Scan the lines below for "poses" and copy the matches.

(Stored records)
####################

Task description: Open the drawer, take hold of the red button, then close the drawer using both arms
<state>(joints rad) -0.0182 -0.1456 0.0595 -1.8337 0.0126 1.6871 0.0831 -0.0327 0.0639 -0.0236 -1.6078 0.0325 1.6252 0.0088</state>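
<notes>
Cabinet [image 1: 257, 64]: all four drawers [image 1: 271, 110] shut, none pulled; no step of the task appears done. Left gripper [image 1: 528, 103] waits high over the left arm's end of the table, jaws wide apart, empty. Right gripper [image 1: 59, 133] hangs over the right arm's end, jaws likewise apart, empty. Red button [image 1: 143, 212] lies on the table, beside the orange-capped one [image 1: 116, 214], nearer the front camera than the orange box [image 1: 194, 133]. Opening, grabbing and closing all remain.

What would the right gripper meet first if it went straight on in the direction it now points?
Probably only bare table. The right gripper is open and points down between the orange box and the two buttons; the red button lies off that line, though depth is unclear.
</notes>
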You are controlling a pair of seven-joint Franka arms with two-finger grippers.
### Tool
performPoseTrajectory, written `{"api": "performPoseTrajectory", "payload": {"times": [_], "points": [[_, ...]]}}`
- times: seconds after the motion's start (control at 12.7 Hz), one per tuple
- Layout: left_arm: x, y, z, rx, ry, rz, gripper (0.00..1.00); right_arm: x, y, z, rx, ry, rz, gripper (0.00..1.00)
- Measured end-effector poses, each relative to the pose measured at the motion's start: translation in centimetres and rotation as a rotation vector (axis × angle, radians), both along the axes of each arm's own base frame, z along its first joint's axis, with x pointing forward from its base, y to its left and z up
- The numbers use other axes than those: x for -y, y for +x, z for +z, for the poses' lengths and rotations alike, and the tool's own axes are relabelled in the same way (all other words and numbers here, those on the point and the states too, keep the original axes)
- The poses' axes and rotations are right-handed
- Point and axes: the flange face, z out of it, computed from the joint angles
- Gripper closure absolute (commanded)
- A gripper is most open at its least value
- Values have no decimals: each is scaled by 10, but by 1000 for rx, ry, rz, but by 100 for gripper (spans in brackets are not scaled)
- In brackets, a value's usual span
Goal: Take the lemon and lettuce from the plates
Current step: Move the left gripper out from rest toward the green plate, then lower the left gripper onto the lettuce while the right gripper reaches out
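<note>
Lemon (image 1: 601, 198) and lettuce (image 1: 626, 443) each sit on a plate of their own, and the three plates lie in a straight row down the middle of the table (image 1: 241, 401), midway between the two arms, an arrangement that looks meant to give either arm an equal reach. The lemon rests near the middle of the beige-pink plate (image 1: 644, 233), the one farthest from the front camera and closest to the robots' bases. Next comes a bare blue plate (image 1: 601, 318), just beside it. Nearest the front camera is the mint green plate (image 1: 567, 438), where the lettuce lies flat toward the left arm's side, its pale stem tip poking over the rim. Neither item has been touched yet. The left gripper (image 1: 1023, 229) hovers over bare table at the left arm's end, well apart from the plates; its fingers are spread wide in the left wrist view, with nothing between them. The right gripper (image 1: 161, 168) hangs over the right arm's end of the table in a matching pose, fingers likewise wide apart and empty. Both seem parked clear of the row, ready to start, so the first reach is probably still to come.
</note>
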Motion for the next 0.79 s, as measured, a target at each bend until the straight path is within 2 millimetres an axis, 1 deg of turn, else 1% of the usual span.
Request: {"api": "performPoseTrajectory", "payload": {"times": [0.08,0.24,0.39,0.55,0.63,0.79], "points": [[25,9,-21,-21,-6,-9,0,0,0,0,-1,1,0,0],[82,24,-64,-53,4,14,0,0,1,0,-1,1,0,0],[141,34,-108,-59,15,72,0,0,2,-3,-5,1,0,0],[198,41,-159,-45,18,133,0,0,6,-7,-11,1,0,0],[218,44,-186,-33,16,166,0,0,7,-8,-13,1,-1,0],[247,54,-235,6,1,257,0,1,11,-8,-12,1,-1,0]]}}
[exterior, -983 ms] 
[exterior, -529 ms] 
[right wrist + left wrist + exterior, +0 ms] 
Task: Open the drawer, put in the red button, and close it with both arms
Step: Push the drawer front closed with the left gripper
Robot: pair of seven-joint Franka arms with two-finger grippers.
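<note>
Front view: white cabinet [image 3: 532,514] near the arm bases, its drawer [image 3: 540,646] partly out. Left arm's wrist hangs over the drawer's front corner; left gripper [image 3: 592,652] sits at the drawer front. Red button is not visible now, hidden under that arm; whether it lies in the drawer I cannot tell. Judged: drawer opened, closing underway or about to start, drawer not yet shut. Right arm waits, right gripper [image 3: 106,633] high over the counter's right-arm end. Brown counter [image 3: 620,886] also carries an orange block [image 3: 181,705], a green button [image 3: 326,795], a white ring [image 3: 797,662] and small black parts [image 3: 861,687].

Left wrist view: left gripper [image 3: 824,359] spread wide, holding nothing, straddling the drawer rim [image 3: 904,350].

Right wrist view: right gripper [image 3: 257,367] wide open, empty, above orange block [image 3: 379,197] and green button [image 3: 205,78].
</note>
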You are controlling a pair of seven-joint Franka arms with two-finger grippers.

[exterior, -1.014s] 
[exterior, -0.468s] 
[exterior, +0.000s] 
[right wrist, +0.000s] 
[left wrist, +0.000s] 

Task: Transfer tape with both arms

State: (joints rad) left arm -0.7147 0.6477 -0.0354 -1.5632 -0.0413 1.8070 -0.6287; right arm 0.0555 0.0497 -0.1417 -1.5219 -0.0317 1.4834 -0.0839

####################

* Answer space
- Measured end-effector poses, each relative to the pose measured at the motion's start: translation in centimetres and rotation as a rotation vector (axis × angle, radians), both along the axes of each arm's own base frame, z along its first joint's axis, with x pointing forward from its base, y to its left and z up
- The numbers use other axes than those: x for -y, y for +x, z for +z, for the poses' lengths and rotations alike, and the tool's own axes are relabelled in the same way (all other words and numbers here, those on the point and the states too, keep the original axes)
- The poses' axes and rotations are right-handed

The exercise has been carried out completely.